Expressing gratitude or sharing support and kindness have also been shown to boost positive emotions. These actions can build resilience both in the moment and over the longer term.
Our ability to remain resilient over the longer term is also affected by our level of self-care. It is really important that we do not lose sight of this. When we are in a crisis situation, it is easy to go into auto-pilot, making sure everyone else is ok and taking on too much. This can prevent us from taking time for rest and recovery. If we carry on like this, we become vulnerable to burnout. Building self-compassion, paying attention to our own needs and letting go of self-judgement, is crucial for self-care. If we are able to maintain good self-care when crisis strikes, we are better able to bounce back. Doing so will help us to maintain a sense of health and optimism as we move through the experience.
Moving forwards with your roadmap to resilience
To design your roadmap to resilience, start by identifying and writing down one or two skills that you would you like to have a go at. Then set a timeframe for taking action. You may want to read some of our other blogs to consider how to put these new skills into practice.
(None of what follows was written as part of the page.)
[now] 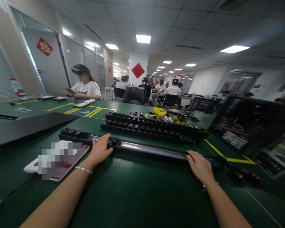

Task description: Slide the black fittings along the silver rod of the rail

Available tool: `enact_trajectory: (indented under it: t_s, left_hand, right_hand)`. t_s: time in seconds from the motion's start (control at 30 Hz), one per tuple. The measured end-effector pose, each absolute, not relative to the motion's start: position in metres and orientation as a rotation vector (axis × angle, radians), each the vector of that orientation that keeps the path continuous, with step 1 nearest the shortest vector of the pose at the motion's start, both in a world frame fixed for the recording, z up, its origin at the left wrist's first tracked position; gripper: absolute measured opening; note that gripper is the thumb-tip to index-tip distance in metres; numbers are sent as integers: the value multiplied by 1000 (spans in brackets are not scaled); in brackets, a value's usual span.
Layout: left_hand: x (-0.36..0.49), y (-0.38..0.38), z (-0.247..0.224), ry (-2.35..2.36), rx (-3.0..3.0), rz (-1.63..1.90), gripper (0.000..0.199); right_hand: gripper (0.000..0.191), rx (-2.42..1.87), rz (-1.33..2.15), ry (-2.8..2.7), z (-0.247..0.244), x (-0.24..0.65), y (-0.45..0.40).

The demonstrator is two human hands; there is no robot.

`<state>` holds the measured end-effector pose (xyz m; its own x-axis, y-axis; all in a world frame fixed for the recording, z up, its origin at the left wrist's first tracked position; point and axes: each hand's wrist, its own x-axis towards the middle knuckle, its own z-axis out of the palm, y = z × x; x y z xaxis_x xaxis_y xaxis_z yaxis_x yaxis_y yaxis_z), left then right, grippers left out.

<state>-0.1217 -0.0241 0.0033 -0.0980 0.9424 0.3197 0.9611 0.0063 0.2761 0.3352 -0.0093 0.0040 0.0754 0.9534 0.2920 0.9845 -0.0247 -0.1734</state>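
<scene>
A long black power-strip-like rail point(147, 148) lies across the green table in front of me. Its middle is a bare shiny channel, several dark socket-like modules point(72, 131) sit at its left end, and a single module point(114, 141) is beside my left fingers. My left hand point(101, 149) rests over the rail left of centre, fingers stretched and thumb apart. Toward the right end, my right hand point(200, 166) lies on the rail with its fingers extended over it. Behind it, two similar rails point(142, 128) carry rows of black modules.
A phone point(71, 161) and a partly blurred white device lie left of my left forearm. A large black panel point(33, 126) is farther left. Yellow trays point(160, 111) stand behind the rails. An open computer case point(242, 126) is at right. A person point(87, 85) sits across the table.
</scene>
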Motion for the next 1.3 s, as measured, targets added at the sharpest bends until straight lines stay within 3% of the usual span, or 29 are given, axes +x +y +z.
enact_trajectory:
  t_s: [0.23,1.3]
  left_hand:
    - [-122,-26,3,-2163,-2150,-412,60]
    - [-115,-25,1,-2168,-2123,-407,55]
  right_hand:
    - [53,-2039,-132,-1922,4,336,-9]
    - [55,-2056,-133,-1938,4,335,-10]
Secondly, make your roadmap to resilience visible. Place it on the fridge, a noticeboard or by your bed. Make a plan to incorporate regular practise of your new skills into your day/week. What will remind you to engage in these skills? How will you reward yourself once you have taken action?
Thirdly, prepare for challenges. Try to identify situations that are likely to trigger strong emotions. These are the times when you will need to put your new skills into practice. Which specific skills will you need to draw on in these moments?
Fourthly, build your resilience capacity. Make a plan to build self-care and positive emotions into your life on a regular basis, not just when times are difficult. Perhaps enlist the support of a friend or relative to help you put your roadmap to resilience into practice.